As part of a coordinated Western response, the five banks targeted by Britain -- Rossiya, IS Bank, General Bank, Promsvyazbank and the Black Sea Bank -- and the three people sanctioned will see any UK assets frozen.
The individuals concerned -- Gennady Timchenko, Boris Rotenberg and Igor Rotenberg -- will be barred from entering the UK and all British individuals and entities will be banned from dealing with them and the banks.
'Pay the price'
Western officials described Rossiya as "particularly close to the Kremlin" and Promsvyazbank as "propping up the Russian defence sector".
Meanwhile the oligarchs are "long-standing associates" of Putin, and have been targeted "to show there is a cost borne by the Kremlin", they said.
Britain also announced that alongside the US and European Union it will be sanctioning members of the Russian parliament who voted to recognise the breakaway Ukrainian regions and barring UK individuals or businesses from dealing with them.

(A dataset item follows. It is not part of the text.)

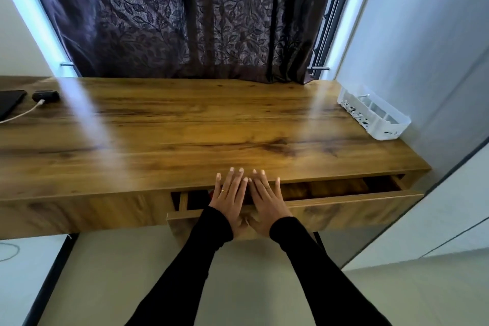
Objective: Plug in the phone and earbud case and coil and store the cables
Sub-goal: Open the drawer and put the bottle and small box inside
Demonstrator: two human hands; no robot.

Further measures, targeting Russia's financial and banking sector, high tech imports, as well as a wider range of Kremlin-linked oligarchs, companies and energy sector enterprises, are planned, Western officials added.
Britain's announcement came after the Russian ambassador in London was called in "to explain" Moscow's actions, the foreign ministry said.
"We made clear to the Russian ambassador that Russia would pay the price for its actions through further sanctions if it did not withdraw its troops," a ministry spokesperson added.
Earlier Tuesday, after chairing a meeting with security chiefs, Johnson vowed measures to hit Moscow "very hard".
Weeks ago, he also pledged sanctions will "come down like a steel trap in the event of the first Russian toecap crossing into more sovereign Ukrainian territory".
'Need to do better'
However, numerous British lawmakers, including from within his ruling Conservatives, were left underwhelmed by the measures announced, and urged him to go further.
Labour MP Ben Bradshaw noted the three oligarchs had been sanctioned in the United States four years ago.
"We need to do better than that," Bradshaw said, urging more use of so-called unexplained wealth orders against Russians in Britain as well as reviews of high-net-worth UK visas granted to them.
Johnson insisted further sanctions were "at readiness to be deployed" if the Kremlin continued its aggression.
Putin on Monday recognised the independence of the rebel-held Donetsk and Lugansk regions of Ukraine and instructed the defence ministry to assume "the function of peacekeeping" in the separatist-held regions.
Britain's relations with the Kremlin have been frosty for over a decade, following the radiation poisoning death of a former Russian spy in London in 2006, and the attempted murder of another double agent in the southwestern city of Salisbury in 2018.
Successive governments in London, however, have faced sustained pressure to act against illicit Russian money circulating through the city's financial markets in recent decades.